ISLAMABAD: Major global satellite operators are awaiting clear regulations and formal permission to launch their operation in Pakistan.
International satellite operators, including Starlink, Amazon Kuiper, OneWeb, Shanghai Spacecom and Galaxy Space, are keen to provide advanced broadband and communication services in Pakistan, but they require permission from the Pakistan Space Activities Regulatory Board (PSARB) to go ahead with their services.
Top official sources confirmed to The News on Sunday that Low Earth Orbit (LEO) satellite constellations — like SpaceX Starlink, OneWeb, Shanghai Spacecom Satellite Technology, Amazon Kuiper and Galaxy Space — are providing high-speed connectivity in more than 70 countries, especially in remote and underserved regions.

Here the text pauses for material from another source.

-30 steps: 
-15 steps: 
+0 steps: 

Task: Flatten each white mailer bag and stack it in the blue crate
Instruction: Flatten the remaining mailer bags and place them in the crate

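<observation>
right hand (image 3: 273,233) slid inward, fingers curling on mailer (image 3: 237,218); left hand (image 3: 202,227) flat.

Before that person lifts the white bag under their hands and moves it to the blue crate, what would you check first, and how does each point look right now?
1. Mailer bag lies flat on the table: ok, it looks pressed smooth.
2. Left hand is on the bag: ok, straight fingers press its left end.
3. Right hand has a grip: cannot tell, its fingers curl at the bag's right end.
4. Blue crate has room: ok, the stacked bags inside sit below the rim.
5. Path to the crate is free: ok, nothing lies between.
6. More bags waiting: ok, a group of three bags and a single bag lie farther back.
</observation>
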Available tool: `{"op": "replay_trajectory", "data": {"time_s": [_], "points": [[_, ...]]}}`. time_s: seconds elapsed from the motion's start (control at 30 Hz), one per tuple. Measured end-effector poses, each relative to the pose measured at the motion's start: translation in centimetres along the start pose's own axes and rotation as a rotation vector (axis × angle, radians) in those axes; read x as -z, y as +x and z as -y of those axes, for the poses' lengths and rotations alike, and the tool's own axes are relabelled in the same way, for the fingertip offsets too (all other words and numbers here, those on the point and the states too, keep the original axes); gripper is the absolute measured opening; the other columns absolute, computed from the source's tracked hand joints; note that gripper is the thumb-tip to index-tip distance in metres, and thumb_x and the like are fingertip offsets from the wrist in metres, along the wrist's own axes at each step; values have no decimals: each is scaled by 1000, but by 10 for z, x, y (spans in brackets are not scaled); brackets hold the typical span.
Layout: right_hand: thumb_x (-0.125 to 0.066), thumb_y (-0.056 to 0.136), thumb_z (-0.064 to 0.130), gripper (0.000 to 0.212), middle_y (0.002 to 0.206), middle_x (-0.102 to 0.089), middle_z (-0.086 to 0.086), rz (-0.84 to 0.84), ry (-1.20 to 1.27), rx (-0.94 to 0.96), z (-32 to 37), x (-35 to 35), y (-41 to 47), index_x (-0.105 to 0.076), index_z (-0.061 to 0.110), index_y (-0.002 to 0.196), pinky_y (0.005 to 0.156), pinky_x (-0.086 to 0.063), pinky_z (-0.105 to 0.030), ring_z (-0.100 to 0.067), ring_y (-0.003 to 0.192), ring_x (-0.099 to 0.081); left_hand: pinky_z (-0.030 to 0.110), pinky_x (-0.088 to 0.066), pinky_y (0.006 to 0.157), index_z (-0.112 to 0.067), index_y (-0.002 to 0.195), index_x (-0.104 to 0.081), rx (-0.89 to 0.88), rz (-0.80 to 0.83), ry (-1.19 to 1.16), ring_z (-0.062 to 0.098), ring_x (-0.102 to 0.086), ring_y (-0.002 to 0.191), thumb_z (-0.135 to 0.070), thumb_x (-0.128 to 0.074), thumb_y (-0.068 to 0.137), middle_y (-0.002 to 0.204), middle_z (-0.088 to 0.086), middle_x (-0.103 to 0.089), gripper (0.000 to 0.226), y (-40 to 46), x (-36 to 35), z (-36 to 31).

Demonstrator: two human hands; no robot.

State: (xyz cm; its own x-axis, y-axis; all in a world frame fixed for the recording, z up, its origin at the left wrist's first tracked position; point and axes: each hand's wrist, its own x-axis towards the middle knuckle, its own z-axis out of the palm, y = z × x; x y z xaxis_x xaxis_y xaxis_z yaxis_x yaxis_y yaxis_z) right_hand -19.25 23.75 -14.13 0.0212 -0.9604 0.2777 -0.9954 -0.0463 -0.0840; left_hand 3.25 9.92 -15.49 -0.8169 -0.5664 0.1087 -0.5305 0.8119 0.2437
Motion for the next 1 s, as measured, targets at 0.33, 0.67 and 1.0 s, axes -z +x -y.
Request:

In Pakistan, these operators have been waiting for regulatory clearance for the last couple of years. Representatives of major satellite providers say they cannot comment publicly but confirm they are awaiting government approvals.
The delay affects connectivity in different industries, including information technology, maritime operations and disaster recovery capabilities.
As Islamabad explores becoming a cashless city and the government promotes a digital-first economy, the gaps in infrastructure raise critical challenges.
Official circles claim that 76% of Pakistan is connected to the internet. However, field data and user experience paint a very different picture, particularly in the suburban and peri-urban belt surroundings of different cities, including in Islamabad. Suburbs such as Bara Kahu, Tarnol, Chak Shahzad, regularly experience bad internet coverage, unstable 3G/4G coverage and congested networks.
The country currently has 1.2 million copper-based broadband users, 3 million fiber-to-the-home (FTTH) users and 5 million cable/broadcast ISP users but copper lines typically max out near 8 Mbps, with speeds dropping sharply on longer last-mile loops.
Fiber offers high throughput, but penetration remains limited and largely concentrated in a handful of upscale neighborhoods in major cities. Even in largest Tier-A cities — including Islamabad, Karachi, Lahore and Faisalabad — coverage remains inconsistent. In Tier B, C, and D cities, the digital divide widens dramatically.
Pakistan’s connectivity challenge is not limited to last-mile access. The country’s core infrastructure is reaching its limits. Pakistan relies on limited number of international submarine cable systems for global connectivity.
Industry insiders confirm that the five long-haul terrestrial links from Karachi to Peshawar are nearing end-of-life.
Metro networks, which distribute capacity across cities, are also heavily congested, preventing operators from modernizing or expanding rapidly. Telecom operators consistently identify Right-of-Way (RoW) delays as the biggest structural obstacle to nationwide broadband expansion.
Operators face prolonged approval cycles and inconsistent charges from housing societies, municipal bodies, provincial departments and cantonments.
Meanwhile, peer economies have taken the opposite route as India adopted standardized national RoW rules in 2016. Turkey mandates open-access municipal conduits. UAE enforces unified duct-sharing policies. South Korea subsidizes fiber trenching nationwide.
In Pakistan, expensive and unpredictable RoW processes continue to slow down fiber rollout across major cities. The condition of existing infrastructure also raises safety and reliability concerns.
In Karachi, overhead cabling along major arteries such as Shahrah-e-Faisal and Korangi Industrial Area highlights the absence of a coherent fiber management plan. The situation can be seen in other tier-1 cities as well.
Global cities have addressed this years ago. Tokyo, Osaka, New York, and Singapore have moved most of their telecom networks underground, enforcing strict municipal control and centralized duct systems. Pakistan’s mobile networks — responsible for the majority of digital payments — are operating with one of the lowest spectrum allocations in the region.
Operators say they cannot expand 4G capacity because they lack sufficient spectrum, and 5G trials cannot proceed without foundational reforms. Countries such as Vietnam, India, and Bangladesh have already auctioned significant mid-band spectrum for 4G and 5G services. Pakistani networks, however, are congested and approaching saturation.
Keeping in view this overall situation, there are no other options but the PSARB. Pakistan Telecommunication Authority (PTA) will have to take up these matters at the earliest, share the estimated timeline for the completion and issuance of pending Space Rules, and ensure a transparent and level regulatory environment for all satellite operators in Pakistan.
In the PSARB board, there are three members from Suparco. Paksat is a 100% subsidiary of Suparco, and there is no private sector representative in it.
This reporter sent out a question to the secretary information technology a few days ago but got no reply. The viewpoint of the PTA was also sought.
An official told this reporter in the background discussion that space policy was the PSARB’s domain to issue landing rights for the interested parties after analyzing all technical aspects and then the PTA would come into the loop to allow the interested parties to launch their services in Pakistan.